LIHUE — Hawaii Department of Transportation has taken an unexplained step back from developing a Kauai County Seabird Habitat Conservation Plan, and the gears of the entire process have slowed.
That’s because the county, Princeville Resort and HIDOT, who partnered to create the plan, have to be moving forward together to keep the HCP on schedule.
Tim Sakahara, spokesman for HIDOT, said staff members have been “advised not to comment on the matter due to pending litigation.”
According to the county attorney’s office, it’s unknown whether HIDOT will reconsider its decision and get back on board with the HCP creation, but the county is still pursuing the plan.
“The Kauai Seabird Habitat Conservation Plan is still moving forward,” said Mary Daubert, county spokeswoman. “The county continues to work with federal and state agencies on a habitat conservation plan as it relates to endangered and threatened seabirds.”

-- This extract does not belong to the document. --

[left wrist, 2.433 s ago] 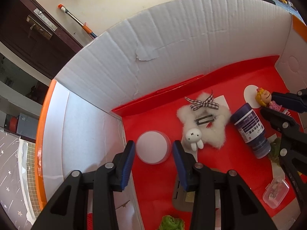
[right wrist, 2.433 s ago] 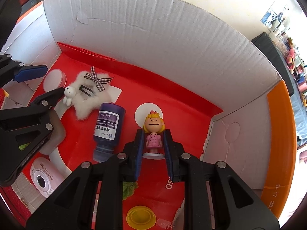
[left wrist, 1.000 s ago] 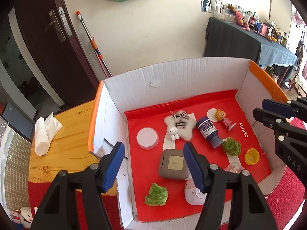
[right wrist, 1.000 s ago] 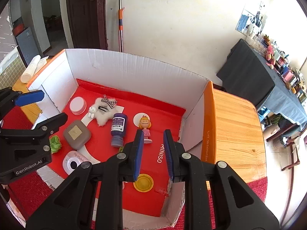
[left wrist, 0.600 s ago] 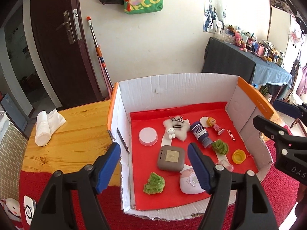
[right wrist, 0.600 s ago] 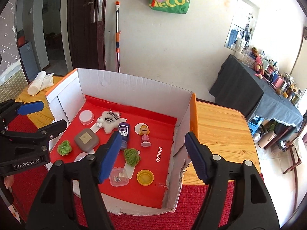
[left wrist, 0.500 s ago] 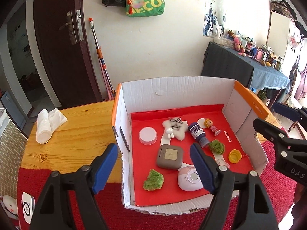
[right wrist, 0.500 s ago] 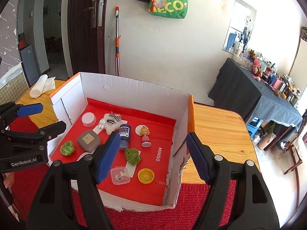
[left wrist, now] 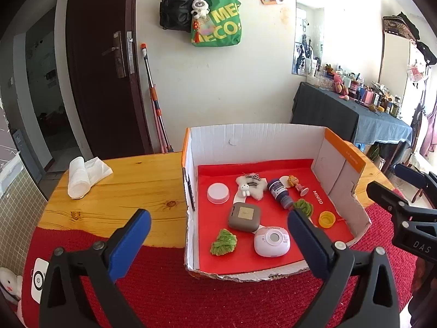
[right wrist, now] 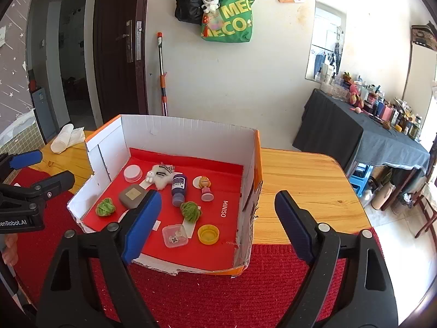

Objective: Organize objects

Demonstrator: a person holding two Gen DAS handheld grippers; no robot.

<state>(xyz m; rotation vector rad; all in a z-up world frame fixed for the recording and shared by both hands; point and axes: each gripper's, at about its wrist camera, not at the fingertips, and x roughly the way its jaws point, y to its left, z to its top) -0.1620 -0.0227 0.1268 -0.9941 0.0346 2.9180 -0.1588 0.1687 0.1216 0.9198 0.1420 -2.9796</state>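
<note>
Both hand-held grippers, left (left wrist: 217, 228) and right (right wrist: 217, 213), are spread wide, empty; the cardboard box (right wrist: 191, 132) is partly hidden behind their fingers.

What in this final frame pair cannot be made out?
- Pink-white device: hidden in the right wrist view behind the right gripper's finger.
- Clear case: hidden in the left wrist view behind the left gripper's finger; contents too small.
- Purple bottle: label print too small in both views.

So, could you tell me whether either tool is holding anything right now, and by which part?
Nothing is held: the left tool and the right tool are both open and empty, above the box.
</note>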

The need for a countywide habitat conservation plan sprang from the efforts of Hui Hoomalu I Ka Aina, a group of traditional practitioners who organized in the mid-1980s to protect cultural and natural resources.
The group noticed declining population numbers of two kinds of seabirds on Kauai, Newell’s shearwaters and Hawaiian petrels. After several years of research and conversations, it was discovered the birds were crashing down to land.
“So we made efforts for nearly 12 years to inform all these people and the utilities and the hotels that the shearwaters were crashing,” said Maka’ala Ka’aumoana, vice president of Hui Hoomalu I Ka Aina. “At that point, there wasn’t a lot of science. We just knew there were fewer birds.”
Then the Newell’s shearwaters and the Hawaiian petrels were put on the endangered species list and it became apparent there were three things taking out the birds: light distraction, power lines and predators.
“Eventually we filed suit in federal court under the Endangered Species Act, represented by Earthjustice, to force the County of Kauai, Kauai Island Utility Coop and the Princeville Resort to stop doing the things they were doing and mitigate the loss,” Ka’aumoana said.
Hui Hoomalu I Ka Aina singled out the Princeville Resort because at that time, their data showed 25 percent of the fallout on the North Shore was happening at that site.
In March 2011, KIUC, Princeville Resort and Kauai County were mandated to create and carry out actions described in a habitat conservation plan.
KIUC broke apart from that group and began creation of its own habitat conservation plan for the shearwaters. The other two entities united to form an islandwide plan and included HIDOT in the partnership, as lights within the HIDOT purview affect the birds on the island as well.
For KIUC, its power lines are the biggest threat to mitigate for the endangered seabirds, which can run into them mid-flight to the ocean and become grounded.
The biggest threat for the County of Kauai to mitigate is Vidinha Stadium with its lights that can distract the birds, who use the light of the moon as a guide to the ocean.
HIDOT is in charge of the harbor and the airport, both of which have lights that could cause a bird to fall to the ground.
“If they (HIDOT) wanted to go off on their own that would be fine, and if the county wanted to go off on their own, that would be fine, but right now they’re all partners,” Ka’aumoana said. “The Kauai islandwide HCP can’t proceed without them.”
Without a comprehensive HCP for the shearwaters, the entities involved face increased fines and much less robust monitoring programs and rescue operations for finding downed shearwaters.
Meanwhile, both bird species are important, both to the cultural history and the present, for people on Kauai.
“You can tell where the fish are by where the birds are and you can tell what kind of fish are there by what kinds of birds are out there,” Ka’aumoana said. “These birds and their connection to us are our traditions and they are vital to our lives today.”